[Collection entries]
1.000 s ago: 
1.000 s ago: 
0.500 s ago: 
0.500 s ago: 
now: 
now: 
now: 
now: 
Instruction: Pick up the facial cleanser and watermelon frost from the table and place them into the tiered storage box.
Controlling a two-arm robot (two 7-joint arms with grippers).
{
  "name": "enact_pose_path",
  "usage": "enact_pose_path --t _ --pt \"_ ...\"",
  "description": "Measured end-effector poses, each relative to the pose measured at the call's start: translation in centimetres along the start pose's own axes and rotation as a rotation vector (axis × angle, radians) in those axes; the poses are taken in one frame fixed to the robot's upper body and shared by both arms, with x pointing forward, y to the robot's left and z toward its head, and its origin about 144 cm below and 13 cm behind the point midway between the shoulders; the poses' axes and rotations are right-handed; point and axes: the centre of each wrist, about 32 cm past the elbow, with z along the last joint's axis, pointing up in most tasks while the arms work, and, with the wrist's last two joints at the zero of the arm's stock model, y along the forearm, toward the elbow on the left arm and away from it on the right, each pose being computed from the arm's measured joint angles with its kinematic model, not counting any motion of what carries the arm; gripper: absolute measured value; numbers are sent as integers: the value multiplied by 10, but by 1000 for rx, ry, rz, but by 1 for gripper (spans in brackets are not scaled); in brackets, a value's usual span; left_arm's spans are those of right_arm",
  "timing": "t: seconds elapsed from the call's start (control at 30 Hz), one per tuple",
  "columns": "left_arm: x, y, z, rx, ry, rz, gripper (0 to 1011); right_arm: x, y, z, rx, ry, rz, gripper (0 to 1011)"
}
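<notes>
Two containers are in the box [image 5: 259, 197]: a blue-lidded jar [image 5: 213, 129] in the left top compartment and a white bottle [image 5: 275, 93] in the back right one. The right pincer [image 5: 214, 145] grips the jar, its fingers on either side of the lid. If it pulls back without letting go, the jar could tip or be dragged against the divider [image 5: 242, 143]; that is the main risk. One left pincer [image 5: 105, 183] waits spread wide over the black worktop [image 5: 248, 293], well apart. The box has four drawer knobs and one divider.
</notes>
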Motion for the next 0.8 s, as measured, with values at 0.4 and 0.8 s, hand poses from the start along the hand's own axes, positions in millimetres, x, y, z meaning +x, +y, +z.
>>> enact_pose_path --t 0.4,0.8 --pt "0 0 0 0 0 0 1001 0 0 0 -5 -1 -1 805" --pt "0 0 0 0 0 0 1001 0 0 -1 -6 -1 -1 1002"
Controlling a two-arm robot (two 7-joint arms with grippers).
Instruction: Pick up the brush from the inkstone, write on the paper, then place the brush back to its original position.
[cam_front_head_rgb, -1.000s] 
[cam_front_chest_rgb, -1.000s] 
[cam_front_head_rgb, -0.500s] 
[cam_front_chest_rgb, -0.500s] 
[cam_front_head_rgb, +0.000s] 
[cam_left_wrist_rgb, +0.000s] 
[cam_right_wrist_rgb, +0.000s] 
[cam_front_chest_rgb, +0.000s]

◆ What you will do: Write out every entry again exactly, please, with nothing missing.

◆ Written answer:
1.000 s ago: 
1.000 s ago: 
0.500 s ago: 
0.500 s ago: 
now: 
now: 
now: 
now: 
Instruction: Pick up the facial cleanser and watermelon frost from the table and place them into the tiered storage box.
Controlling a two-arm robot (two 7-joint arms with grippers).
{
  "name": "enact_pose_path",
  "usage": "enact_pose_path --t _ --pt \"_ ...\"",
  "description": "Measured end-effector poses, each relative to the pose measured at the call's start: translation in centimetres along the start pose's own axes and rotation as a rotation vector (axis × angle, radians) in those axes; the poses are taken in one frame fixed to the robot's upper body and shared by both arms, with x pointing forward, y to the robot's left and z toward its head, and its origin about 144 cm below and 13 cm behind the point midway between the shoulders; the poses' axes and rotations are right-handed; point and axes: the centre of each wrist, about 32 cm past the elbow, with z along the last joint's axis, pointing up in most tasks while the arms work, and, with the wrist's last two joints at the zero of the arm's stock model, y along the forearm, toward the elbow on the left arm and away from it on the right, each pose being computed from the arm's measured joint angles with its kinematic model, not counting any motion of what carries the arm; gripper: absolute measured value; numbers are sent as integers: the value multiplied by 10, but by 1000 for rx, ry, rz, but by 1 for gripper (spans in brackets are not scaled); in brackets, a value's usual span; left_arm's spans are those of right_arm",
  "timing": "t: seconds elapsed from the call's start (control at 30 Hz), one per tuple",
  "columns": "left_arm: x, y, z, rx, ry, rz, gripper (0 to 1011); right_arm: x, y, z, rx, ry, rz, gripper (0 to 1011)"
}
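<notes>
Two containers are in the box [image 5: 259, 197]: a blue-lidded jar [image 5: 213, 129] in the left top compartment and a white bottle [image 5: 275, 93] in the back right one. The right pincer [image 5: 214, 145] grips the jar, its fingers on either side of the lid. If it pulls back without letting go, the jar could tip or be dragged against the divider [image 5: 242, 143]; that is the main risk. One left pincer [image 5: 105, 183] waits spread wide over the black worktop [image 5: 248, 293], well apart. The box has four drawer knobs and one divider.
</notes>
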Motion for the next 0.8 s, as measured, with values at 0.4 and 0.8 s, hand poses from the start along the hand's own axes, positions in millimetres, x, y, z meaning +x, +y, +z.
>>> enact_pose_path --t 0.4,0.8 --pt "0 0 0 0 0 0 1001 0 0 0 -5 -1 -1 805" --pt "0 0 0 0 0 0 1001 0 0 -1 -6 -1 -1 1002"
Controlling a two-arm robot (two 7-joint arms with grippers).
Instruction: Pick up the brush from the inkstone, write on the paper, then place the brush back to its original position.
[cam_front_head_rgb, -1.000s] 
[cam_front_chest_rgb, -1.000s] 
[cam_front_head_rgb, -0.500s] 
[cam_front_chest_rgb, -0.500s] 
[cam_front_head_rgb, +0.000s] 
[cam_left_wrist_rgb, +0.000s] 
[cam_right_wrist_rgb, +0.000s] 
[cam_front_chest_rgb, +0.000s]

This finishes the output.